Task to complete :: Output the full listing exactly as written, with no pictures in it.

────

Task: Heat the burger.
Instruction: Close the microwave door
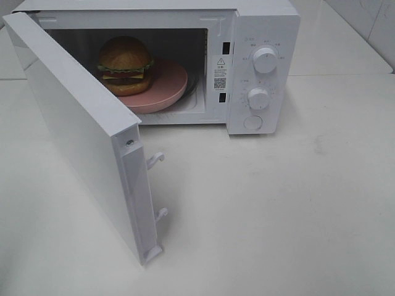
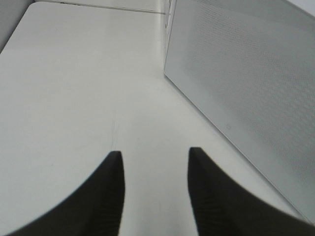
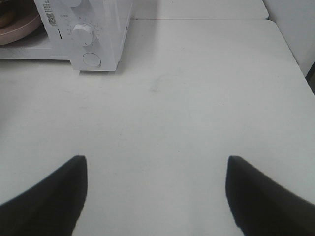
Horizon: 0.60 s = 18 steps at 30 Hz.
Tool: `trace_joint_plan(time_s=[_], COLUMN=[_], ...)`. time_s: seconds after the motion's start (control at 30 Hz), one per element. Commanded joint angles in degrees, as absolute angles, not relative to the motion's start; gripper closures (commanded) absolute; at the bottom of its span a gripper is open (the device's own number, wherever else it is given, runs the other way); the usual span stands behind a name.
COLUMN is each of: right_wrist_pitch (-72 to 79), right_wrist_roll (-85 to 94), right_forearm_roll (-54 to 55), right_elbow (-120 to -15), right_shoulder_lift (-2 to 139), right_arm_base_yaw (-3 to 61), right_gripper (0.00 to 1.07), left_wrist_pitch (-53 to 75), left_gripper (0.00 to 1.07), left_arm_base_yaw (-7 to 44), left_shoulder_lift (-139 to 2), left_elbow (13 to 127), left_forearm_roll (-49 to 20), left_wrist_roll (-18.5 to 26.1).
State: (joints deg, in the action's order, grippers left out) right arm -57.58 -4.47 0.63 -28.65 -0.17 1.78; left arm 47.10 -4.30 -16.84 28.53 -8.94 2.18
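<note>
Inside microwave (image 1: 278, 31), burger (image 1: 125, 65) seen upright, dome up; plate (image 1: 170, 86) partly hidden by door (image 1: 74, 123); left tool (image 2: 155, 152), right tool (image 3: 156, 158) spread, empty.

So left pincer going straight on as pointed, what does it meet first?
Probably only bare table ahead of the left pincer; the open microwave door runs close alongside, and depth is unclear, so a graze is possible.
</note>
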Motion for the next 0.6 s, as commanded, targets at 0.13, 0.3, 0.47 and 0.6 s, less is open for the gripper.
trace_joint_plan(time_s=[0.13,0.3,0.47,0.6], right_wrist_pitch=[-57.1,-57.1,-57.1,-57.1], right_wrist_roll=[-4.1,-4.1,-4.1,-4.1], right_forearm_roll=[0.8,0.8,0.8,0.8], right_elbow=[-28.5,-28.5,-28.5,-28.5], right_shoulder_lift=[-1.9,-1.9,-1.9,-1.9], right_arm_base_yaw=[1.5,1.5,1.5,1.5], right_gripper=[0.32,0.32,0.32,0.32], left_wrist_pitch=[34.4,23.0,10.3,3.3], left_gripper=[1.07,1.07,1.07,1.07], left_arm_base_yaw=[-4.4,-4.4,-4.4,-4.3], left_shoulder_lift=[-20.6,-24.8,-30.8,-34.0], left_elbow=[25.1,21.5,16.9,14.6], left_forearm_roll=[-8.9,-9.1,-10.5,-11.2], left_wrist_roll=[2.7,5.2,7.4,7.2])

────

The completed task ::
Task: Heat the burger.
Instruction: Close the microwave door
Horizon: 0.60 s = 18 steps at 30 Hz.
Tool: `trace_joint_plan(time_s=[_], COLUMN=[_], ...)`. time_s: seconds after the motion's start (control at 30 Hz), one per element. Commanded joint angles in degrees, as absolute angles, not relative to the motion's start; gripper closures (commanded) absolute; at the bottom of its span a gripper is open (the device's own number, wherever else it is given, runs the other way); the usual span stands behind a name.
COLUMN is each of: right_wrist_pitch (-72 to 79), right_wrist_roll (-85 to 94), right_forearm_roll (-54 to 55), right_elbow (-120 to -15), right_shoulder_lift (-2 to 139), right_arm_base_yaw (-3 to 61), right_gripper (0.00 to 1.07), left_wrist_pitch (-53 to 75), left_gripper (0.00 to 1.07), left_arm_base_yaw (-7 to 44), left_shoulder_lift (-139 to 2), left_elbow (13 to 127), left_forearm_roll (-49 to 20), left_wrist_roll (-18.5 to 26.1).
State: (joints deg, in the action's order, grippers left out) right arm -57.58 -4.47 0.63 -28.65 -0.17 1.78; left arm 47.10 -4.30 -16.84 28.53 -8.94 2.18
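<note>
Inside microwave (image 1: 278, 31), burger (image 1: 125, 65) seen upright, dome up; plate (image 1: 170, 86) partly hidden by door (image 1: 74, 123); left tool (image 2: 155, 152), right tool (image 3: 156, 158) spread, empty.

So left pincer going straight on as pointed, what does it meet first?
Probably only bare table ahead of the left pincer; the open microwave door runs close alongside, and depth is unclear, so a graze is possible.
</note>
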Motion for the next 0.6 s, as commanded, targets at 0.13, 0.3, 0.47 and 0.6 s, less is open for the gripper.
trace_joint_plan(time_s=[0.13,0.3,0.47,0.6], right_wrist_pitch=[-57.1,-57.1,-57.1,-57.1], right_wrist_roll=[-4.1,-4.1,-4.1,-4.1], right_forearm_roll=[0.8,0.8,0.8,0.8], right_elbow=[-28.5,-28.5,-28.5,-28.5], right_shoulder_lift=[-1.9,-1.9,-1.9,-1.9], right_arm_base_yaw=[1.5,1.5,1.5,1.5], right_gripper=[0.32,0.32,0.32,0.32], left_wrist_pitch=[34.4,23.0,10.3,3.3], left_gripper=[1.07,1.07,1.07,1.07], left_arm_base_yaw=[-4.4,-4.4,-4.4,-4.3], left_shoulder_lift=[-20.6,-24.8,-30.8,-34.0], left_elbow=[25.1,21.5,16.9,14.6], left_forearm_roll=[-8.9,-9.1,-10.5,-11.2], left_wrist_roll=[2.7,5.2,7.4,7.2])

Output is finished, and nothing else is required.